Il ruolo nella comunità, con qualche frizione

Abbiamo visto come i Francescani arrivarono a Borgo a Mozzano, sotto la spinta di grandi predicatori, il cui passaggio e la cui fama avevano indotto la gente a richiedere, con forza ed in più occasioni, la presenza dei religiosi, cosa che avvenne a partire dal 1514, nella casa attigua all’oratorio del SS. Crocifisso e poi con la costruzione del grande convento di cui stiamo trattando; cosa che è collegata ad un momento molto importante nella storia del movimento francescano, che vede l’affermarsi dell’“Osservanza”, a cui appartengono i frati venuti al Borgo, fino al 1597, data nella quale il convento passa, come già detto, ai Padri Riformati.

Poco tempo dopo questo passaggio, i frati persero i diritti sull’oratorio del SS. Crocifisso, perché la Compagnia della suddetta chiesa li cedette ai Serviti di Lucca, cosicché, come dice Giacomo Amaducci nel libro pubblicato dalla Misericordia nel 1990, “ne seguirono liti che si perpetrarono per circa 12 anni”.

Nei secoli XVII e XVIII non ci furono mutamenti nelle famiglie francescane e, pertanto, anche la vita del convento del Borgo non subì mutamenti o sconvolgimenti significativi.

Giacomo Amaducci ci dice che i francescani “cominciarono ad inserirsi nella Comunità ed essere apprezzati”, tanto che, nelle delibere della Comunità di Borgo a Mozzano del secolo XVIII, vengono espressamente citati in più occasioni “i Padri del Convento”. La chiamata di un religioso era il primo atto del “discolato” che i Governatori facevano; di fronte ai lui avvenivano elezioni, atti di giustizia e tutto ciò che imponeva un controllo di imparzialità. Scrive l’Amaducci: “Rare volte troviamo la presenza di un sacerdote che non sia un francescano, ma tale presenza risultava solo per indisposizione dei frati. L’entrata nella comunità fu completa; oltre ad essere presenti nella vita politica presero autorità anche nella vita religiosa, creando però gelosie e discordie, come riportano le cronache del Santini, al riguardo della erezione della Via Crucis nella chiesa di S. Rocco nell’anno 1779”. Dalle suddette cronache l’Amaducci riporta alcuni commenti taglienti espressi dall’autore: “vengo ora a parlare della Via Crucis eretta nella nostra chiesa, che attesa la guerra fratina tanto andò in lungo, di tanti scandali e discordie fu origine, e crebbe nella spesa di scudi otto… era allora Guardiano in questo convento del Borgo il Padre Pier Antonio di San Romano uomo quanto lungo di statura altrettanto corto di dottrina capacità e prudenza” tanto che “il rettore aveva detto all’altare che, a dispetto de guardiano e de frati si era ottenuto l’erezione della Via Crucis”.

L’Amaducci ci dice che la suddetta disputa durò tre anni. “Ma l’espressione più viva del loro ministerosi estrinsecava nella predicazione che era ritenuta allora il mezzo più efficace e più sentito da tutti per la crescita spirituale del popolo… Nella Deliberazione del 26 febbraio 1632 – ci dice ancora Amaducci – la predicazione assume un carattere comunitario più ampio, che oggi potremo definire sociale, tale da giustificare l’accredito di questa pratica religiosa alla iniziativa del Governo laico locale.
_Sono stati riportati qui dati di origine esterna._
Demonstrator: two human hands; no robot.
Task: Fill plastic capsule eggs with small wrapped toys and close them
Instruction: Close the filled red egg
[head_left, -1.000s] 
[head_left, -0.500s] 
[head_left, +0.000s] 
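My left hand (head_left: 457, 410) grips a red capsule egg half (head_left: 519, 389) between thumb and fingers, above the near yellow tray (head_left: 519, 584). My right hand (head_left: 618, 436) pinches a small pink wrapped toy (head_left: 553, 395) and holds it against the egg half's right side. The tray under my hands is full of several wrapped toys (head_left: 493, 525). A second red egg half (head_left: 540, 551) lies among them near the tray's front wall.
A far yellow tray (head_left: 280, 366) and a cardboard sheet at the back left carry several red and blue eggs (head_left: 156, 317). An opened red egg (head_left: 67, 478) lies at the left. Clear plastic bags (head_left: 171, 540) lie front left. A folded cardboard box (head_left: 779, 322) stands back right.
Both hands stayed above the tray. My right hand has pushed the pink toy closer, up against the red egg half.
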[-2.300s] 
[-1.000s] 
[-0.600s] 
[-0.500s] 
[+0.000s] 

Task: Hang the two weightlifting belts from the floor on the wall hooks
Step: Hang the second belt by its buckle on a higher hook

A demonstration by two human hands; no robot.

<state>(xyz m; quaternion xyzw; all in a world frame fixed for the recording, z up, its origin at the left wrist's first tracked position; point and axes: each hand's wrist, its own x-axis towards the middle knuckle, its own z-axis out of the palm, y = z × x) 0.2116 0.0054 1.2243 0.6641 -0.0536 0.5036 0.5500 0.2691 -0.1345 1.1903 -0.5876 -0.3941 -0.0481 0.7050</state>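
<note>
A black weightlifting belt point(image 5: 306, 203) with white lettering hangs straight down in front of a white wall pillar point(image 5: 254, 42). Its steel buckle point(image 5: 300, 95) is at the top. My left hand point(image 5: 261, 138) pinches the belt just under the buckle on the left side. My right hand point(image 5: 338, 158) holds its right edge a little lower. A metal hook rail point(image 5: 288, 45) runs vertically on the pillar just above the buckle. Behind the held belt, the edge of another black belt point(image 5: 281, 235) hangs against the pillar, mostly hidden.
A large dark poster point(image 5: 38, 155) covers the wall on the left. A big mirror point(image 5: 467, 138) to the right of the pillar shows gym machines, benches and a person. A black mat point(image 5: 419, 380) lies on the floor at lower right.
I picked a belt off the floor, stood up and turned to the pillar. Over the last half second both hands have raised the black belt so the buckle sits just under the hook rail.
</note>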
Dice il documento, infatti, che il Consiglio aveva scelto, con soddisfazione di tutti i presenti, il nome del Reverendo Padre Frà Prospero da Tereglio per predicare la parola di Dio nella nostra chiesa di S. Iacopo durante il periodo della quaresima e a tal fine dava mandato ai consiglieri Bartolomeo e Antonio Giudici, perché riuscissero ad ottenere il benestare della competente autorità ecclesiastica. Nel Decreto del 29 marzo 1633 viene riportato un altro analogo caso, riguardante il Padre Frà Lorenzo Cardosi il quale, come sta scritto, non solo era bene accetto come predicatore, ma così ben voluto da tutta la popolazione per la sua grande familiarità, che il Consiglio richiedeva ai superiori religiosi la residenza effettiva di tale padre nel Convento di S. Francesco del Borgo. Il Consiglio – conclude Giacomo Amaducci – si esprimeva così benignamente nei suoi confronti da nominarlo addirittura come patriotto e da annoverarsi e da amarsi come se di noi e fra noi fosse nato”.